[GIVEN MATERIAL]

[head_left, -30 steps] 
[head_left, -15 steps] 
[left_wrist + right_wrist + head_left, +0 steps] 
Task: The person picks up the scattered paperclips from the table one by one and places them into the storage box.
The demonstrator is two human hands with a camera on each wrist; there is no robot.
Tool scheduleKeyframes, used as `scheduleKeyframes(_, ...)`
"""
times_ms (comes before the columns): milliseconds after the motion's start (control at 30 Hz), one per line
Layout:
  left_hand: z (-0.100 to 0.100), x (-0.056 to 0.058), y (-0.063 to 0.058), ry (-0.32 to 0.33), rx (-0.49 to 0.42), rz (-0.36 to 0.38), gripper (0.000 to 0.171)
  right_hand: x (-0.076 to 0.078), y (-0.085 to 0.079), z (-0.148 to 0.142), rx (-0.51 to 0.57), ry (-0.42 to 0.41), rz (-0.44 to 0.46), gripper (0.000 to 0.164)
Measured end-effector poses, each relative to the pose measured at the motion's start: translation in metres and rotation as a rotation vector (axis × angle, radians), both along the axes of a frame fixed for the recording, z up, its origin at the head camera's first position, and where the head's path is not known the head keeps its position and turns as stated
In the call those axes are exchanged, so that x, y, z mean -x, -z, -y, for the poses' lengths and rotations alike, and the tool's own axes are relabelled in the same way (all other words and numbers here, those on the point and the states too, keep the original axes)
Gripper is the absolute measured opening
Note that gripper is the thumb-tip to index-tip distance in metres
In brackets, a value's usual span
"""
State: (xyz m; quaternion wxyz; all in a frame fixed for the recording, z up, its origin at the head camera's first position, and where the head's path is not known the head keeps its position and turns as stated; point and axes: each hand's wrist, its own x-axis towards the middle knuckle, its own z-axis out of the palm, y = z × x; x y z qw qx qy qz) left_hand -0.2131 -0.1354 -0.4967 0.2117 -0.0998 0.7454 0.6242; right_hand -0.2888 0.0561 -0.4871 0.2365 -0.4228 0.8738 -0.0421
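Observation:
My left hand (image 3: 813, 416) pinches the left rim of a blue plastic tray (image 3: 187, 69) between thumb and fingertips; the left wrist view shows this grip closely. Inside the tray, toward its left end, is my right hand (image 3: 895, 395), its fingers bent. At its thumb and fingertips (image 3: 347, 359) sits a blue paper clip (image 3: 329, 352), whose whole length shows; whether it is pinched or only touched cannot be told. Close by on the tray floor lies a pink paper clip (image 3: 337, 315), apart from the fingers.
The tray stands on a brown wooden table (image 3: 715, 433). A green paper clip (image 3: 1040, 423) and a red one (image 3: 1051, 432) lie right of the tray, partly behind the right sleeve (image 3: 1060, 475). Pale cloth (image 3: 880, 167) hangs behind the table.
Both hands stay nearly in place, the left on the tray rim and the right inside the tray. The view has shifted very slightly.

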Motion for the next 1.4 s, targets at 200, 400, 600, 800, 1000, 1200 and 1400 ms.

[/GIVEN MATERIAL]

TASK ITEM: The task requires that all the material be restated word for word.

EXERCISE RESPONSE:
[head_left, -30 steps] 
[head_left, -15 steps] 
[left_wrist + right_wrist + head_left, +0 steps] 
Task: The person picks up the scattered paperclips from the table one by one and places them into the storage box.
The demonstrator is two human hands with a camera on each wrist; there is no robot.
Tool scheduleKeyframes, used as `scheduleKeyframes(_, ...)`
"""
times_ms (comes before the columns): milliseconds after the motion's start (control at 30 Hz), one per line
Layout:
  left_hand: z (-0.100 to 0.100), x (-0.056 to 0.058), y (-0.063 to 0.058), ry (-0.32 to 0.33), rx (-0.49 to 0.42), rz (-0.36 to 0.38), gripper (0.000 to 0.171)
  right_hand: x (-0.076 to 0.078), y (-0.085 to 0.079), z (-0.148 to 0.142), rx (-0.51 to 0.57), ry (-0.42 to 0.41), rz (-0.44 to 0.46), gripper (0.000 to 0.164)
Measured end-effector poses, each relative to the pose measured at the motion's start: translation in metres and rotation as a rotation vector (axis × angle, radians), both along the axes of a frame fixed for the recording, z up, its origin at the head camera's first position, and where the head's path is not known the head keeps its position and turns as stated
In the call those axes are exchanged, so that x, y, z mean -x, -z, -y, for the poses' lengths and rotations alike, and the tool's own axes are relabelled in the same way (all other words and numbers here, those on the point and the states too, keep the original axes)
Gripper is the absolute measured opening
Note that gripper is the thumb-tip to index-tip distance in metres
In brackets, a value's usual span
"""
State: (xyz m; quaternion wxyz; all in a frame fixed for the recording, z up, its origin at the head camera's first position, and where the head's path is not known the head keeps its position and turns as stated; point and axes: each hand's wrist, its own x-axis towards the middle knuckle, its own z-axis out of the palm, y = z × x; x y z qw qx qy qz) left_hand -0.2131 -0.1354 -0.4967 0.2117 -0.0998 0.7454 0.6242; right_hand -0.2888 0.0561 -0.4871 0.2365 -0.4228 0.8738 -0.0421
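Observation:
My left hand (image 3: 813, 416) pinches the left rim of a blue plastic tray (image 3: 187, 69) between thumb and fingertips; the left wrist view shows this grip closely. Inside the tray, toward its left end, is my right hand (image 3: 895, 395), its fingers bent. At its thumb and fingertips (image 3: 347, 359) sits a blue paper clip (image 3: 329, 352), whose whole length shows; whether it is pinched or only touched cannot be told. Close by on the tray floor lies a pink paper clip (image 3: 337, 315), apart from the fingers.
The tray stands on a brown wooden table (image 3: 715, 433). A green paper clip (image 3: 1040, 423) and a red one (image 3: 1051, 432) lie right of the tray, partly behind the right sleeve (image 3: 1060, 475). Pale cloth (image 3: 880, 167) hangs behind the table.
Both hands stay nearly in place, the left on the tray rim and the right inside the tray. The view has shifted very slightly.
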
Motion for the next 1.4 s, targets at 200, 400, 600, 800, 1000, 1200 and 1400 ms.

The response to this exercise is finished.